The protagonist, cartographer Jonathan Greene, portrayed by British actor Jason Flemyng, accepts a mission from Russian Tsar Peter I to map Russia's Far East. The Englishman embarks on a journey, which eventually takes him to China, where most of the action takes place.
In Slavic mythology, Viy is a demon capable of killing people by looking at them. His eyes are usually covered by his long eyelids and lashes, which are lifted by his underlings using forks.
The plot is mostly based on Russian and Chinese legends. The Slavic legend of Viy intertwines here with the Chinese stories of dragons and the myths about the origins of tea. The film's producers also promised to present their own version of the Grand Embassy of Peter I and of the legendary Man in the Iron Mask.
Bringing Russian culture to the world
The film is a joint production of two Russian companies, Russian Film Group and STV, and their Chinese partners. According to Russian Film Group producer Alexey Petrukin, the movie's mission is to promote not just Russian cinema, but Russian culture as a whole in the world. The film will be released in Russia, China and the West.
“I believe our film will be interesting to everyone, since it is basically an international production: specialists from Russia, China, UK and Germany are all involved”, says director Oleg Stepchenko. “The movie will be presented at the Marché du Film in Cannes. Granted, it is not an American blockbuster, but we still expect to get good box office performance in Western countries too, not just Russia and China. Our partners are working on it too,” adds STV producer Sergey Selyanov.

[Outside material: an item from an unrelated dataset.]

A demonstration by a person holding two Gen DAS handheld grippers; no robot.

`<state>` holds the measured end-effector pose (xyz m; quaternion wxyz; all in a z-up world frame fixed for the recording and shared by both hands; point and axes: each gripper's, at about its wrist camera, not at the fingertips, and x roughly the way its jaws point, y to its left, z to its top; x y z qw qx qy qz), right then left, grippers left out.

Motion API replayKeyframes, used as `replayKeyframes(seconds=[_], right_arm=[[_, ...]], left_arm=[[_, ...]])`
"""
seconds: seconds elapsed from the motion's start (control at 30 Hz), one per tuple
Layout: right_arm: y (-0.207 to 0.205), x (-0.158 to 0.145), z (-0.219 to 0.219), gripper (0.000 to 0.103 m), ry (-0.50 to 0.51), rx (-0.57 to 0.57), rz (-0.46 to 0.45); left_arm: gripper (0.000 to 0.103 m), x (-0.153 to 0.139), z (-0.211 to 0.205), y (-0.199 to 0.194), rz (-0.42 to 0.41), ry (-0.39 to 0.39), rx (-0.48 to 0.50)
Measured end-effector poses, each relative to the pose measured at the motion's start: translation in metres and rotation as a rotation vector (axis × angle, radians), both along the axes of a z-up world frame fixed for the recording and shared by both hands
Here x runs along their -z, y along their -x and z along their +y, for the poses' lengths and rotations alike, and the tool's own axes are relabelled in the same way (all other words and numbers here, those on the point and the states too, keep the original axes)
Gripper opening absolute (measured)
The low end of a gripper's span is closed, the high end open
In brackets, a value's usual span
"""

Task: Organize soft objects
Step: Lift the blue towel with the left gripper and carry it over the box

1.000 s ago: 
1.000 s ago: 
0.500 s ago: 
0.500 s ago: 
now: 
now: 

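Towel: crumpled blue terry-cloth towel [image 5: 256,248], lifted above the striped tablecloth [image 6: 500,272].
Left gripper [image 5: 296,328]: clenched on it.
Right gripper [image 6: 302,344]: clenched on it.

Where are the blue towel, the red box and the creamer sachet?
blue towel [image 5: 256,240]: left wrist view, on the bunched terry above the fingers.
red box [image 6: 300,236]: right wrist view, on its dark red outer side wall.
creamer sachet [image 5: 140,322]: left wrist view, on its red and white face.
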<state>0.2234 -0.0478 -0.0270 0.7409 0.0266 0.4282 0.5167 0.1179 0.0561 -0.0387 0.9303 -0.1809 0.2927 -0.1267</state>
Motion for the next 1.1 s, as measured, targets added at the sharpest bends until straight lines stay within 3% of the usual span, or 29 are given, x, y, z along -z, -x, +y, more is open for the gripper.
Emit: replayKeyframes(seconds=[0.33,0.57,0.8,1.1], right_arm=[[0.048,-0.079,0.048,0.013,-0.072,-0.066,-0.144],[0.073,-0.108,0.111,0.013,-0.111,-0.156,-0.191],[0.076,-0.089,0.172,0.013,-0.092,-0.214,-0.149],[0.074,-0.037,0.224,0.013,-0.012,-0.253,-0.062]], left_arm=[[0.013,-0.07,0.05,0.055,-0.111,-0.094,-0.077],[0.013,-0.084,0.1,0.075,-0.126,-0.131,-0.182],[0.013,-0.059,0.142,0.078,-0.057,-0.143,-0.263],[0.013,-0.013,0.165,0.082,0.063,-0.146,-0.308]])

In 1697 Russian Tsar Peter I went to Western Europe with a year-long diplomatic mission. After returning, the ruler immediately began reforming the country along European lines, stopped wearing Russian clothes and distanced himself from his relatives. Some early Russian conspiracy theories even stipulated the man who returned from Europe was not the Tsar but an impostor.
Selyanov, who worked in China as the producer of ‘Mongol: The Rise of Genghis Khan’ by Sergei Bodrov, says he was looking forward to cooperating with the country’s film fraternity again. “I really loved it, although we did have our share of difficulties since it was our first cooperation,” Selyanov says. “After we finished the film, I thought it would be great to work on another Chinese project.”
According to the producers, the funding mostly comes from private companies, although Russia's National Film Industry Support Fund did make some contributions too.
Mastering Kung Fu
The film's female lead will be portrayed by Chinese actress Yao Xingtong, who has previously collaborated both with Jackie Chan and fight choreographer He Jun. This time she will play three completely different parts – at the beginning of the film she will enact a young kung fu master, and in the course of the story she will transform first into a witch, and then into a Chinese princess.
Yao Xingtong. Source: Press photo
“This role is unlike anything I've played before,” Yao says. “Firstly, the genre itself is new to me. Secondly, this is a joint Russian-Chinese production, which is also a first – I've never worked with Russian colleagues previously. As for the role itself, I've never played a girl which is that good in kung fu.”
The actress believes both Russian and Chinese audiences would find the film interesting. “I think moviegoers in both countries will love it. This is the first joint production of Russia and China; plus, there are both martial arts and beautiful legends, which I think many will appreciate”, she says.
One of the film's key features is the kung fu scenes, with Russian stuntmen mastering the ancient Chinese art right on the set. This is where the Chinese stuntmen from JCE come in. “They are professionals, and some of the best in fact,” says Alexey Petrukhin. “They have contributed massively in the movie. We don't even try to do anything special ourselves, because in this particular case, we have nothing that would impress them much.”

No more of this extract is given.